## Task brief:
Some lines in the records below may hold the word "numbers"; give the number of those lines and nothing else.

---*---

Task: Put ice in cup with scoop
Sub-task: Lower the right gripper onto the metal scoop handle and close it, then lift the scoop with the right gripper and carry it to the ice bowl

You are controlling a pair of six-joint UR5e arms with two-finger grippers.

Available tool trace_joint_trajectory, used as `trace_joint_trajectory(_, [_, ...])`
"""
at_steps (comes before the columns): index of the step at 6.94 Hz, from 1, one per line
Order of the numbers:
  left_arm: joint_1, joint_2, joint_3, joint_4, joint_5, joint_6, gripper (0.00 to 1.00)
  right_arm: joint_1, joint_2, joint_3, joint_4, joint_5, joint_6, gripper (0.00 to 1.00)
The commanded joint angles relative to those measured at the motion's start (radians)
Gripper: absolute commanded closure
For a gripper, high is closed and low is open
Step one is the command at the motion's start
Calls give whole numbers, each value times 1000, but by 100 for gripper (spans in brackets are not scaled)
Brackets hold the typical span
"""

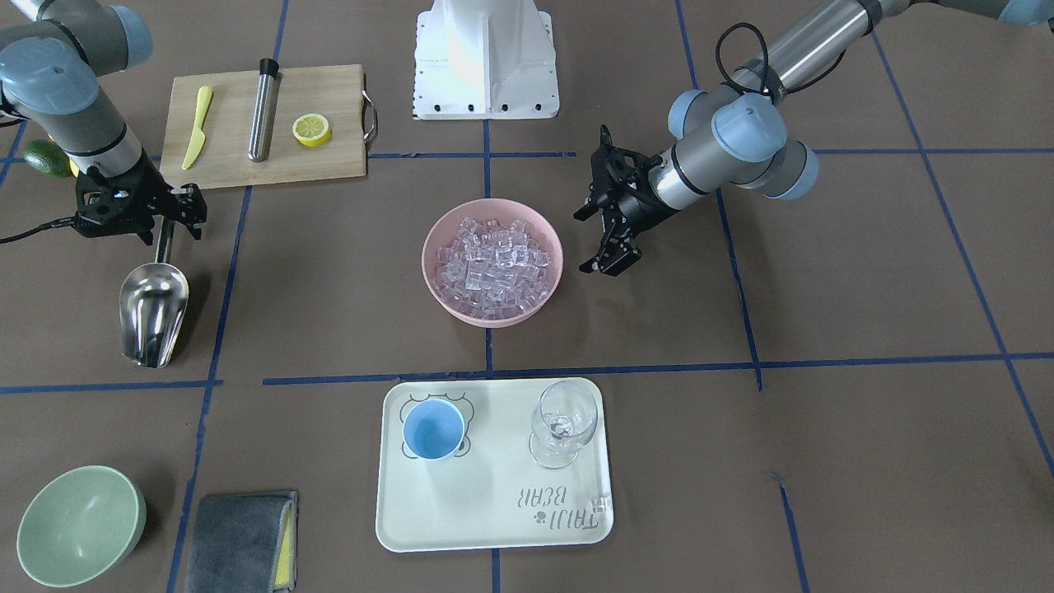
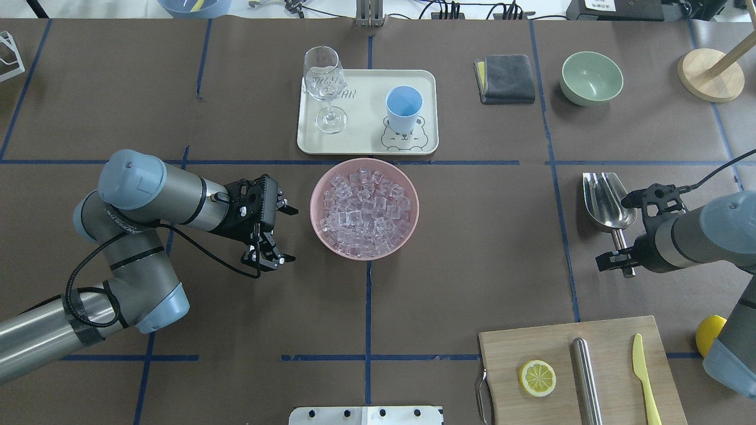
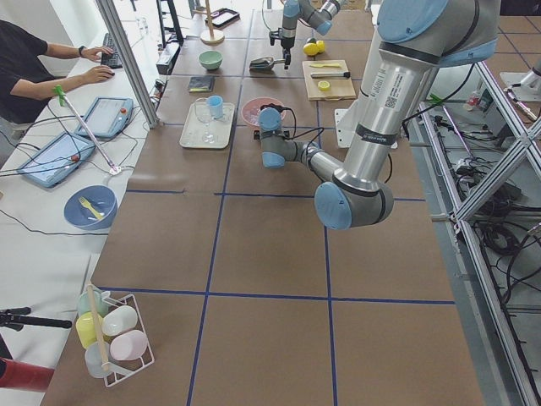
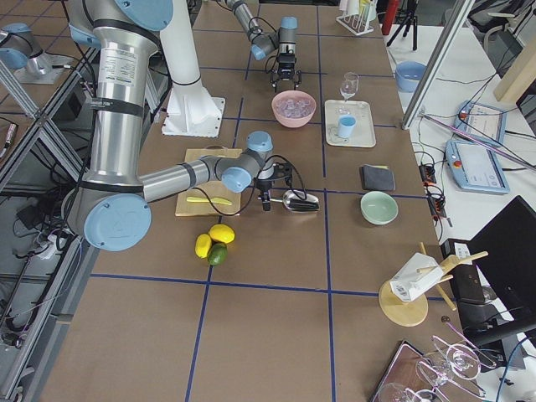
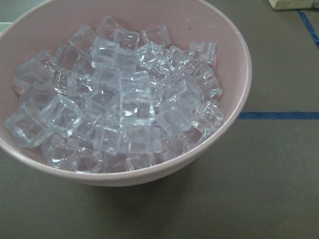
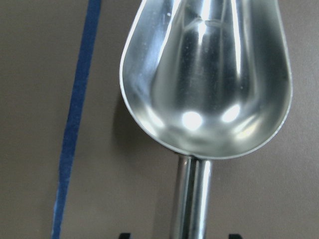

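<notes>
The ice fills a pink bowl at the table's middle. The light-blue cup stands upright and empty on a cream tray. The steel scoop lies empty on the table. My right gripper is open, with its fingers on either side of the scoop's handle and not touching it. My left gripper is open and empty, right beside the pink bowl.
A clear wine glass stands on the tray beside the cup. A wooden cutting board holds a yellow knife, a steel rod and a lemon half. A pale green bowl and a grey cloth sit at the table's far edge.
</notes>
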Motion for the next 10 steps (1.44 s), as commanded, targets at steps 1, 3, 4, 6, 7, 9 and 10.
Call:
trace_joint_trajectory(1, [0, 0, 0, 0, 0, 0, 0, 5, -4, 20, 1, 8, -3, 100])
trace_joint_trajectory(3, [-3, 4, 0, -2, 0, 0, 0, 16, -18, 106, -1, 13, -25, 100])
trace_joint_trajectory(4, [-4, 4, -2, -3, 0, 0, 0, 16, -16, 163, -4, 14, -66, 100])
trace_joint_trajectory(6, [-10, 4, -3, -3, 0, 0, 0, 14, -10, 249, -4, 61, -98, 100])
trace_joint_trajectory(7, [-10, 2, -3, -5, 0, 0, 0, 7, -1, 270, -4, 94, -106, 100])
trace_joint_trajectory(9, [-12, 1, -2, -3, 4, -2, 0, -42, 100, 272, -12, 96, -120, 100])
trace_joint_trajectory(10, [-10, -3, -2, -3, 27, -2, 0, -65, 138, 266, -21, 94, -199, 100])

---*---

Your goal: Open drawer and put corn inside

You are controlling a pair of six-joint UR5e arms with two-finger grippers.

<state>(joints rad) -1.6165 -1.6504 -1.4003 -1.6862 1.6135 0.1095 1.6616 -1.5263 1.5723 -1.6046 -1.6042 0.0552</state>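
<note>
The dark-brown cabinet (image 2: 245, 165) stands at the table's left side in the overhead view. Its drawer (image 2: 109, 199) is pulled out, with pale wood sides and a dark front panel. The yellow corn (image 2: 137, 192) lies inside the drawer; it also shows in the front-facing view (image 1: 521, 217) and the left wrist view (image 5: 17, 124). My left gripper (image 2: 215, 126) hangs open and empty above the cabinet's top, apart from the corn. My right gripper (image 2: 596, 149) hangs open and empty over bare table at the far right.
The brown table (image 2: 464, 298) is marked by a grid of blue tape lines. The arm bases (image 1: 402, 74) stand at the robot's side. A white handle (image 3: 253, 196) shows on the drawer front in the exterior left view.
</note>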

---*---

## Task response:
2